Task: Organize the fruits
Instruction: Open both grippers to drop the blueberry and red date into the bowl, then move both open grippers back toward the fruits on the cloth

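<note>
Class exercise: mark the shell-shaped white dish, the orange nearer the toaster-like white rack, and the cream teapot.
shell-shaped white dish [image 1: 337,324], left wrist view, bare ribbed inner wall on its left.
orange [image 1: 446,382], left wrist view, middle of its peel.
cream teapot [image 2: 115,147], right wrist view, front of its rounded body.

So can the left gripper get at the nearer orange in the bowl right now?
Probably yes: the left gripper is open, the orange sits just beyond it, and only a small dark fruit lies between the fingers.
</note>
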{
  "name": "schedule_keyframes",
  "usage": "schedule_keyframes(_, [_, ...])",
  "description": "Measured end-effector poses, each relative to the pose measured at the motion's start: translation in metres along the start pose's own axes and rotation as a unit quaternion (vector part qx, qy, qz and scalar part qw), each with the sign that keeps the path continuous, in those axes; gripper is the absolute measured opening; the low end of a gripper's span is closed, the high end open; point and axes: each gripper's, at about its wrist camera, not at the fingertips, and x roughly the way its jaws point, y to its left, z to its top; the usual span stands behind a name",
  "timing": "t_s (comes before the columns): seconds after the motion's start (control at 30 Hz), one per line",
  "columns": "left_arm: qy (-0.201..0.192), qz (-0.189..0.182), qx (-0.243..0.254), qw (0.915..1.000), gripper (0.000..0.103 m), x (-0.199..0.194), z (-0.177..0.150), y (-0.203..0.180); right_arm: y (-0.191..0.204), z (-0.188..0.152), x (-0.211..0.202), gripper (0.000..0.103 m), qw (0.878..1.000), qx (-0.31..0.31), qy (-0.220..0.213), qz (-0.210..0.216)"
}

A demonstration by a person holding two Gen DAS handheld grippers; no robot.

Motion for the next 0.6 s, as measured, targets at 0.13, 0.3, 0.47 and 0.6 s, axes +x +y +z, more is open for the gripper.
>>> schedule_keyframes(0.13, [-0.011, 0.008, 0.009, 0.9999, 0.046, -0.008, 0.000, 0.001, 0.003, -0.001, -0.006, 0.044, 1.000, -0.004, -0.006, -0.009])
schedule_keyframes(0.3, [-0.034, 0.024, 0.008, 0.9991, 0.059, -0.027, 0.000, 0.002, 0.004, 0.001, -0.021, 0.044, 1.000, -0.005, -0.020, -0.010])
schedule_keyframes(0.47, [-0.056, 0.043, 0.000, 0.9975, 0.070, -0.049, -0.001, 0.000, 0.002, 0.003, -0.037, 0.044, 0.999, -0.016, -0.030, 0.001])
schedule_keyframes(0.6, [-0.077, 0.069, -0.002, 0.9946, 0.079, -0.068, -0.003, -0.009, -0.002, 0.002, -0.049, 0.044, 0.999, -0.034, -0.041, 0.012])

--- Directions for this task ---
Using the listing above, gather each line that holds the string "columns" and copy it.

--- Answer to the exercise ---
  "timing": "t_s (comes before the columns): seconds after the motion's start (control at 30 Hz), one per line",
  "columns": "left_arm: qy (-0.201..0.192), qz (-0.189..0.182), qx (-0.243..0.254), qw (0.915..1.000), gripper (0.000..0.103 m), x (-0.199..0.194), z (-0.177..0.150), y (-0.203..0.180); right_arm: y (-0.191..0.204), z (-0.188..0.152), x (-0.211..0.202), gripper (0.000..0.103 m), qw (0.878..1.000), qx (-0.31..0.31), qy (-0.220..0.213), qz (-0.210..0.216)"

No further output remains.